Brand NamesArthritis Pain, Aspir-Low, Bayer Aspirin, Bufferin, Ecotrin, Empirin, Fasprin, Genacote, Halfprin, Zorprin
What is Aspirin
Aspirin (acetylsalicylic) is a salicylate drug reducing substances in the body that cause pain, fever and inflammation. It has an antiplatelet effect by inhibiting the production of thromboxane which binds platelet molecules together in order to create a patch over damaged walls of blood vessels. Aspirin helps to prevent heart attacks, strokes and blood clot formation in people at high risk of developing blood clots. It was discovered by Arthur Eichengrun, a chemist with the German company Bayer.
Side effects of Aspirin
Stop taking aspirin if you have any of these serious side effects:
- black, bloody or tarry stools
- coughing up blood or vomit that looks like coffee grounds
- severe nausea, vomiting or stomach pain
- fever lasting longer than 3 days
- swelling or pain lasting longer than 10 days
- hearing problems, ringing in your ears
Aspirin is used to reduce pain and inflamation. There is a cyclooxygenase hormone in human body. It is involved in the releasing of prostaglandin, a paracrine or autocrine which mainly contributes to the transmittance of the pain from body to the brain. Aspirin can deactivate cyclooxygenase hormone therefore the production of prostaglandin is suppressed.
It is also used as antipyretic. Aspirin can dilate blood vessel near skin surface causing more blood to flow through the skin promoting heat loss by radiation or convection to the environment which will alleviate the body temperature and therefore reducing fever.
You should not use this medicine if you have:
- a recent history of stomach or intestinal bleeding
- a bleeding disorder (hemophilia)
- an allergy to an NSAID (non-steroidal anti-inflammatory drug) such as Advil, Motrin, Aleve, Orudis, Indocin, Lodine, Voltaren, Toradol, Mobic, Relafen, Feldene and others
Aspirin should not be given to a child or teenager who has a fever, flu symptoms or chicken pox, because it can cause a serious and sometimes fatal condition called Reye's syndrome.

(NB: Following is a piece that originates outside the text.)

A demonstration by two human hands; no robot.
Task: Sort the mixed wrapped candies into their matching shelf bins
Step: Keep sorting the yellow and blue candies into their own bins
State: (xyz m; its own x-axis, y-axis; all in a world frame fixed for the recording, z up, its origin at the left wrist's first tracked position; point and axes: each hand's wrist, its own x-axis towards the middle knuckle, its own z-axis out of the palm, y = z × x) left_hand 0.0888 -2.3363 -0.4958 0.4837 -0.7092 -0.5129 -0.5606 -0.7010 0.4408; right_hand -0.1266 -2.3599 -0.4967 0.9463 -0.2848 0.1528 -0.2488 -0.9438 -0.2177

Most aspirin tablets are available as standard size 325 mg tablets,as 81 mg doses (the old baby aspirin dosage) or as 75 mg doses more recently.
Aspirin dosage to stop platelets from clumping is 75mg-150mg or higher depending on situation. It stops platelets from clotting in the blood vessels as COX plays a part in producing thromboxane A-2. By stopping platelets from clotting in blood vessels aspirin helps prevent problems relating to heart and muscle, mainly heart attacks.
Aspirin dose to prevent fever or arthritis for adults is 4 times a day.
For the prevention of myocardial infarction in someone with documented or suspected coronary artery disease much lower doses are taken once daily.
Aspirin dose for children with Kawasaki disease is based on body weight, initially 4 times a day for up to 2 weeks and then at a lower dose once daily for a further 6-8 weeks.